About this task
Write the lines out again, from the top of the material to the line containing "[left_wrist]", pictures excluded.
*** Block opens ***
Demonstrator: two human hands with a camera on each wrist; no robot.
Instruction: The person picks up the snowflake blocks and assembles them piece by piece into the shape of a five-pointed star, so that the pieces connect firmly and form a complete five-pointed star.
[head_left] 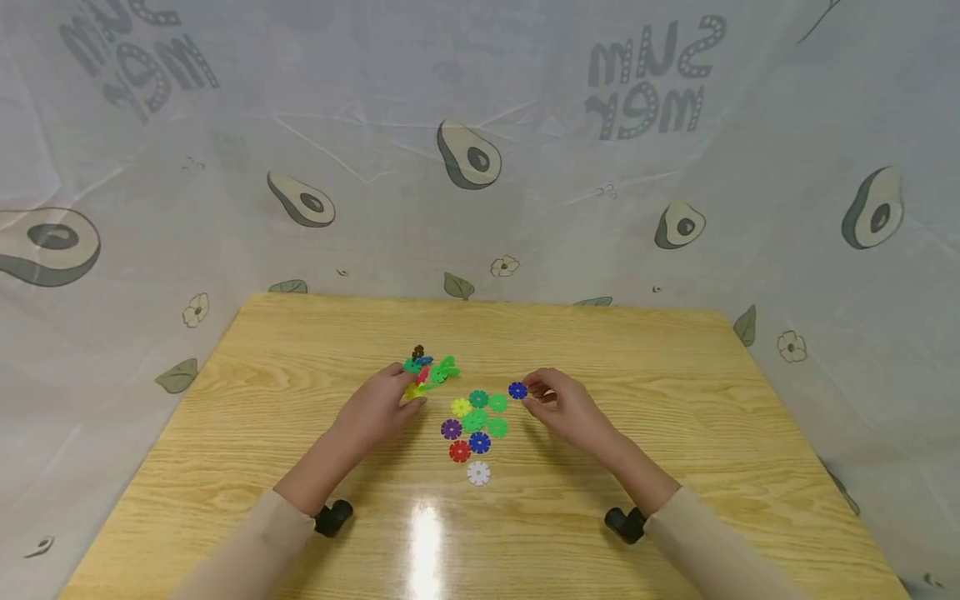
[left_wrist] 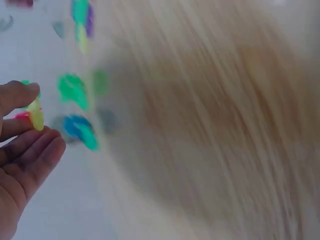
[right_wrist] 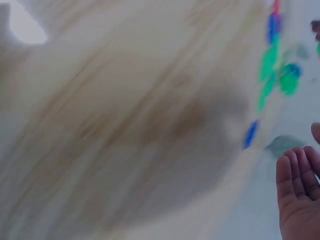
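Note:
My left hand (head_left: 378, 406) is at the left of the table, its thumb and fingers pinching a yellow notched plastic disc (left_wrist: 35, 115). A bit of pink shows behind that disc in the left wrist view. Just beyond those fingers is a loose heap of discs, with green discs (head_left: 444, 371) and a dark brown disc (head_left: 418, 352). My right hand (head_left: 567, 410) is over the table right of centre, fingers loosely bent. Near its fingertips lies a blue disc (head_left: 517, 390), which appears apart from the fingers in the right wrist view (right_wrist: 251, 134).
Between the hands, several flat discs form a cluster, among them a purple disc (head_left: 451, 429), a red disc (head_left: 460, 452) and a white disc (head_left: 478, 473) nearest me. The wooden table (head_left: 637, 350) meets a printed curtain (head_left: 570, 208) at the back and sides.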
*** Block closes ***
Exercise answer
Demonstrator: two human hands with a camera on each wrist; no robot.
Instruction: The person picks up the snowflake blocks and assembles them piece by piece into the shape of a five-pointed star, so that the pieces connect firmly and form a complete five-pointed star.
[head_left] 
[left_wrist] 

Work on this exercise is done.